ACTIVITY
Set down exactly, and only, the lines from the one with "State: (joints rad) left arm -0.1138" to the final line of the entries, both included.

Extracted records
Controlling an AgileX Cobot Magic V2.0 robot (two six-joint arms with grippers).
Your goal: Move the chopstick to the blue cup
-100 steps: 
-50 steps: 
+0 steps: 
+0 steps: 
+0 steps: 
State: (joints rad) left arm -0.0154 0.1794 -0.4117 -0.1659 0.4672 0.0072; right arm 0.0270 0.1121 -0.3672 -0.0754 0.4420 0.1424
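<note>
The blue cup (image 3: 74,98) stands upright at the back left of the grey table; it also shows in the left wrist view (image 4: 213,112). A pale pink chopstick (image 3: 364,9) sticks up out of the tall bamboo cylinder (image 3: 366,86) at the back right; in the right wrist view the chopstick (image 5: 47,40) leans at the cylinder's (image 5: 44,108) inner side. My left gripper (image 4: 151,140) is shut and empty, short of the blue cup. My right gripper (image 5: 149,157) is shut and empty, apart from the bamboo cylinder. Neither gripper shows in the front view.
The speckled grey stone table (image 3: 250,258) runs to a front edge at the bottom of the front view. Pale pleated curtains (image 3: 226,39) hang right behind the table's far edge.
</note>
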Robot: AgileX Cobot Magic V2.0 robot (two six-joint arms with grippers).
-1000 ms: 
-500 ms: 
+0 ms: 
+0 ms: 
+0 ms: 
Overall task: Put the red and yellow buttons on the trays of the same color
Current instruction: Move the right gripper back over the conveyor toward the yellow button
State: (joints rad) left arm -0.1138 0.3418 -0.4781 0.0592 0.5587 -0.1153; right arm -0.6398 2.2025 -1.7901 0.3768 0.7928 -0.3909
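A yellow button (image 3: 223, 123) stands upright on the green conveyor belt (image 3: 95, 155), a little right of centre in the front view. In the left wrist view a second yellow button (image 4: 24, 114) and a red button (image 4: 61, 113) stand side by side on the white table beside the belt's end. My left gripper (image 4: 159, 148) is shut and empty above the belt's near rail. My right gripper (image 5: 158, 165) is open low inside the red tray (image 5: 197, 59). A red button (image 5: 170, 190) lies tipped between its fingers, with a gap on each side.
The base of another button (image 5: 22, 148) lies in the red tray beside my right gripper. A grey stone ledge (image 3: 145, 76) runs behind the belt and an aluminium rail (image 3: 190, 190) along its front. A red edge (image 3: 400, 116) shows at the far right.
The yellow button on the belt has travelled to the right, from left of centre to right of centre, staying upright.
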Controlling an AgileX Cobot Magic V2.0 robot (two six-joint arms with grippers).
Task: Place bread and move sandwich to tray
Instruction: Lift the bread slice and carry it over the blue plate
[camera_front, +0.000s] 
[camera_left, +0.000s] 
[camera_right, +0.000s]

ANSWER TO THIS EXERCISE
State: (joints rad) left arm -0.1138 0.3418 -0.4781 0.0592 0.5587 -0.1153; right arm -0.6398 2.2025 -1.7901 0.3768 0.7928 -0.3909
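A yellow button (image 3: 223, 123) stands upright on the green conveyor belt (image 3: 95, 155), a little right of centre in the front view. In the left wrist view a second yellow button (image 4: 24, 114) and a red button (image 4: 61, 113) stand side by side on the white table beside the belt's end. My left gripper (image 4: 159, 148) is shut and empty above the belt's near rail. My right gripper (image 5: 158, 165) is open low inside the red tray (image 5: 197, 59). A red button (image 5: 170, 190) lies tipped between its fingers, with a gap on each side.
The base of another button (image 5: 22, 148) lies in the red tray beside my right gripper. A grey stone ledge (image 3: 145, 76) runs behind the belt and an aluminium rail (image 3: 190, 190) along its front. A red edge (image 3: 400, 116) shows at the far right.
The yellow button on the belt has travelled to the right, from left of centre to right of centre, staying upright.
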Controlling an AgileX Cobot Magic V2.0 robot (two six-joint arms with grippers).
Task: Place bread and move sandwich to tray
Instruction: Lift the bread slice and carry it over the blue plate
[camera_front, +0.000s] 
[camera_left, +0.000s] 
[camera_right, +0.000s]

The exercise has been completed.